Snapshot protection is explicitly enabled per Longhorn PVC. The add-on costs €0.10 per protected source GB per month.

# Enable daily protection and retain seven successful snapshots
curl -X PUT https://app.dollarbox.dev/api/v1/namespaces/42/volumes/homeserver-data/snapshot-policy/ \
  -H "Authorization: Bearer $DOLLARBOX_TOKEN" \
  -H "Content-Type: application/json" \
  -d '{"retention_days": 7}'

# Create the one permitted manual snapshot
curl -X POST https://app.dollarbox.dev/api/v1/namespaces/42/volumes/homeserver-data/snapshots/ \
  -H "Authorization: Bearer $DOLLARBOX_TOKEN" \
  -H "Content-Type: application/json" \
  -d '{"name": "before-upgrade"}'

# Restore a ready snapshot into a new PVC
curl -X POST https://app.dollarbox.dev/api/v1/namespaces/42/volumes/homeserver-data/snapshots/$SNAPSHOT_ID/restore/ \
  -H "Authorization: Bearer $DOLLARBOX_TOKEN" \
  -H "Content-Type: application/json" \
  -d '{"pvc_name": "homeserver-data-restored"}'

Policy, snapshot, and restore operations are asynchronous.
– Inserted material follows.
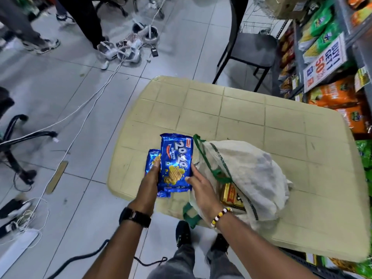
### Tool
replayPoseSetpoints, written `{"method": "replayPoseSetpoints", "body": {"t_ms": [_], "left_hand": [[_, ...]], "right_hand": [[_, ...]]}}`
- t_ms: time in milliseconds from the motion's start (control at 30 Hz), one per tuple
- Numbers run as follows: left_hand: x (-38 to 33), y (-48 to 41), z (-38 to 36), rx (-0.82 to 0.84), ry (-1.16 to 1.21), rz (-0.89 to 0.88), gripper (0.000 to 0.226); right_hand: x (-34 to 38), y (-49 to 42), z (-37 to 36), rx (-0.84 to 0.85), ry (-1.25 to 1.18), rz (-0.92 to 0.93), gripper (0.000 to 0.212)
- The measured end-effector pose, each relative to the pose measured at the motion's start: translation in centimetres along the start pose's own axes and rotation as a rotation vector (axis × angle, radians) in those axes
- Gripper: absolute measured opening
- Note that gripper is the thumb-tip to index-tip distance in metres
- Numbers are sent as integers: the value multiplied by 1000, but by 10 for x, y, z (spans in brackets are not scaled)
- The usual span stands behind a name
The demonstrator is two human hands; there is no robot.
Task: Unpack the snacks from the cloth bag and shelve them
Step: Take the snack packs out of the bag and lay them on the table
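Beige plastic table (251, 121), grey tiled floor (66, 81), stocked shelves (326, 63)

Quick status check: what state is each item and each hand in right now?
Cloth bag: on the table, mouth open.
Blue biscuit packs: out of the bag, stacked, held over the table edge.
Gold pack: inside the bag mouth.
Left hand: gripping the packs.
Right hand: steadying the packs.
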State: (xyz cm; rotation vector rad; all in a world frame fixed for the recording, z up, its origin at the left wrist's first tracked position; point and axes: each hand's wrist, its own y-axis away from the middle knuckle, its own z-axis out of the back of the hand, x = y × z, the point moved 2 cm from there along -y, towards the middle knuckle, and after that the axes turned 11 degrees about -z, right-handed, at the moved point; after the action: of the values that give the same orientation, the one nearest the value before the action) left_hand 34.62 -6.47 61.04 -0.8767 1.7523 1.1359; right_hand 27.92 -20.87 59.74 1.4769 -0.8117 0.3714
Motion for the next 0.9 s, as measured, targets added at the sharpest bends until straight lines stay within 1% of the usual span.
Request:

Poll their corresponding GET endpoint until it reaches active, ready, or bound. Disabling a policy is also asynchronous because billing continues until the retained CSI snapshots have been deleted.

Pagination

List endpoints use cursor pagination:

{
  "next": "https://app.dollarbox.dev/api/v1/containers/?cursor=cD0y",
  "previous": null,
  "results": [ ... ]
}

Use ?limit= to set the page size and follow the next URL (or its cursor) to page forward.

Errors

Errors use a stable envelope. The code is a machine-readable string you can switch on; it won't change without a version bump.

{
  "error": {
    "code": "quota_exceeded",
    "message": "This would exceed your plan's limit of 5 containers. You are using 5.",
    "detail": { "resource": "containers", "limit": 5, "current": 5 }
  }
}

Common codes include authentication_failed, permission_denied, not_found, validation_error, quota_exceeded, allocation_exceeded, rate_limited, and api_disabled.

Rate limits

Requests are rate limited per token. When you exceed the limit you'll get a 429 with a Retry-After header (in seconds) and the rate_limited error code. Back off and retry after the indicated delay.

Terraform

The official Terraform provider is built on this API — declare your containers, volumes, namespaces, and org membership as code. A namespace's slug is ForceNew (changing it recreates the namespace), while allocated_containers and allocated_volume_gb update in place. (Provider availability is tracked separately; until it ships, the API above is the supported integration surface.)